▸ WHAT YOU HAVE TO DO
Looking at the records below, count how many lines contain the string "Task". Give that number alone.

DATASET ENTRIES below:

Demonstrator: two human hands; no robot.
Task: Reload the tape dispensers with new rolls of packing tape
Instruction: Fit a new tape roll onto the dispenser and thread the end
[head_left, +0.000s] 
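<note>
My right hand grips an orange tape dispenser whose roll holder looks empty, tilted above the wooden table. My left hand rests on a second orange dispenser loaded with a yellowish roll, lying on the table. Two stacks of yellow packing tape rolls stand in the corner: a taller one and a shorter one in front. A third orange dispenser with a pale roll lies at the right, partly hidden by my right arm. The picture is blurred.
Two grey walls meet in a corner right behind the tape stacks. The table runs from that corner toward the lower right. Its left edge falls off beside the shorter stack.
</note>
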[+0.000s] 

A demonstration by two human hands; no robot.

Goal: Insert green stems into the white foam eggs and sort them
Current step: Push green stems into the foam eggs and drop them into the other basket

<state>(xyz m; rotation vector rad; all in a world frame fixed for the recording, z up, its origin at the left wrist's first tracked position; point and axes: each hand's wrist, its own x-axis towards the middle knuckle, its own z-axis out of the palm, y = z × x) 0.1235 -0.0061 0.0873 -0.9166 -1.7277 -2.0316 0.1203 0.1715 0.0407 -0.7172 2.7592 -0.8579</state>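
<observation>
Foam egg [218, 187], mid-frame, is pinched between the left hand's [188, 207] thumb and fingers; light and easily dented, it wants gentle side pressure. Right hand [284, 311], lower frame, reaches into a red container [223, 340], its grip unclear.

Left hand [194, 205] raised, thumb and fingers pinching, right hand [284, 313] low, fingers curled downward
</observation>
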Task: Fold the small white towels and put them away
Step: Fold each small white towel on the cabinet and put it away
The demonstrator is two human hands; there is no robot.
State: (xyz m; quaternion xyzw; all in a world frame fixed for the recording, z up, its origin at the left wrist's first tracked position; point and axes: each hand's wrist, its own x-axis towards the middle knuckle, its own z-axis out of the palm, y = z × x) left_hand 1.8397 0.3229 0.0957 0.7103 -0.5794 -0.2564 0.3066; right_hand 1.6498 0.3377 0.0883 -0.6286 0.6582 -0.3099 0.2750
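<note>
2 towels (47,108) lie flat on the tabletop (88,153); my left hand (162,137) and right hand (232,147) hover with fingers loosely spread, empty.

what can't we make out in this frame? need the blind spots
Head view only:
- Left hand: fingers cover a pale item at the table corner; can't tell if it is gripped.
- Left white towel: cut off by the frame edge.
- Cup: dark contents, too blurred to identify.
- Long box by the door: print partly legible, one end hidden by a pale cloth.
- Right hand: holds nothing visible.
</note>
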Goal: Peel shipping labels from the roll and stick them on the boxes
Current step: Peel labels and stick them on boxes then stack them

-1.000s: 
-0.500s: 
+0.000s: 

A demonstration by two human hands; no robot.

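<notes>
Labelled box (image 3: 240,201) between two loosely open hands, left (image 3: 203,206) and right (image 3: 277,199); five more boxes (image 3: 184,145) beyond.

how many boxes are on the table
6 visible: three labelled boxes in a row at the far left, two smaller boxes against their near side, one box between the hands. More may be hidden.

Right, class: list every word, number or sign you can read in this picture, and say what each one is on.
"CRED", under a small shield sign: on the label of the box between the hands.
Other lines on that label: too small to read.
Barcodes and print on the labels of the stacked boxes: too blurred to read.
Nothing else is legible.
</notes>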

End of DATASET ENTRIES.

▸ YOUR RESPONSE
2